Homework 2
For any exercise where you’re writing code, insert a code chunk and make sure to label the chunk. Use a short and informative label. For any exercise where you’re creating a plot, make sure to label all axes, legends, etc. and give it an informative title. For any exercise where you’re including a description and/or interpretation, use full sentences. Make a commit at least after finishing each exercise, or better yet, more frequently. Push your work regularly to GitHub, and make sure all checks pass.
Question 1
A new day, a new plot, a new geom.
The goal of this exercise is to learn about a new type of plot (ridgeline plot) and to learn how to make it.
Use the `geom_density_ridges()` function from the **ggridges** package to make a ridge plot of of Airbnb review scores of Edinburgh neighborhoods. The neighborhoods should be ordered by their median review scores. The data can be found in the **dsbox** package, and it's called `edibnb`. Also include an interpretation for your visualization. You should review feedback from your Homework 1 to make sure you capture anything you may have missed previously.

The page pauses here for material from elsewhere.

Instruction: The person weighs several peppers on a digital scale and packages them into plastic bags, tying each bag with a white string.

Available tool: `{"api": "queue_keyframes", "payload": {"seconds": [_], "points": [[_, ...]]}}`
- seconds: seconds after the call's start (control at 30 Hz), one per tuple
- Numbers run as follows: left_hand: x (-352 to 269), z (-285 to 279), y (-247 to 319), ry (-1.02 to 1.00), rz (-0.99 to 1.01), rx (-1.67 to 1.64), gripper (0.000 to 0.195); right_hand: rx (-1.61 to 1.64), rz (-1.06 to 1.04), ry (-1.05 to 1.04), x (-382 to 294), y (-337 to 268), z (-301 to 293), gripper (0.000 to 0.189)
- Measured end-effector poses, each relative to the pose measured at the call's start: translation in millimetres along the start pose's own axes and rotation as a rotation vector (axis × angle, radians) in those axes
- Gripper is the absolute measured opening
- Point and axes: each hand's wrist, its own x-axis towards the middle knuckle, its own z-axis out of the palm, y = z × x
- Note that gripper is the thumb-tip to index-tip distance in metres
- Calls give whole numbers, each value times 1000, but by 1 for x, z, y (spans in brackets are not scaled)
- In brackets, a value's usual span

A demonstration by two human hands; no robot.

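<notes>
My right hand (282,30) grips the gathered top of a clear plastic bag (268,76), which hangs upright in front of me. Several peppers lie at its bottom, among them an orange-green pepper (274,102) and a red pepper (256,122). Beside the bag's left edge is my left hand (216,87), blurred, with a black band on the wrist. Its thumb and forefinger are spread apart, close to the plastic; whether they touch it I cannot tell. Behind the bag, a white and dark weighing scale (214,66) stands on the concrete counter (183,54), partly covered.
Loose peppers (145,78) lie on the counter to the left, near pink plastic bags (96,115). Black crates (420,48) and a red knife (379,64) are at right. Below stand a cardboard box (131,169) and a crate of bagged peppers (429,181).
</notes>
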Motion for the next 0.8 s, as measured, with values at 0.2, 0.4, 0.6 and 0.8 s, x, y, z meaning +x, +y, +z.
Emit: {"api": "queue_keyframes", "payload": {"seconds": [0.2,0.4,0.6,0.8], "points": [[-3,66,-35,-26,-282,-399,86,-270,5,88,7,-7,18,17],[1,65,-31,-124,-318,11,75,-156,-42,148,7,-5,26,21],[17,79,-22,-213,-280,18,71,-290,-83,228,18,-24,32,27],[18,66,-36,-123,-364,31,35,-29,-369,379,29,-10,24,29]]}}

*(Note:* This is not a geom we introduced in class, so seeing an example of it in action will be helpful. Read the package README at <https://wilkelab.org/ggridges> and/or the introduction vignette at <https://wilkelab.org/ggridges/articles/introduction.html>. There is more information than you need for this question in the vignette; the first section on Geoms should be sufficient to help you get started.)
Question 2
Foreign Connected PACs.
Only American citizens (and immigrants with green cards) can contribute to federal politics, but the American divisions of foreign companies can form political action committees (PACs) and collect contributions from their American employees. (Source: https://www.opensecrets.org/political-action-committees-pacs/foreign-connected-pacs/2020).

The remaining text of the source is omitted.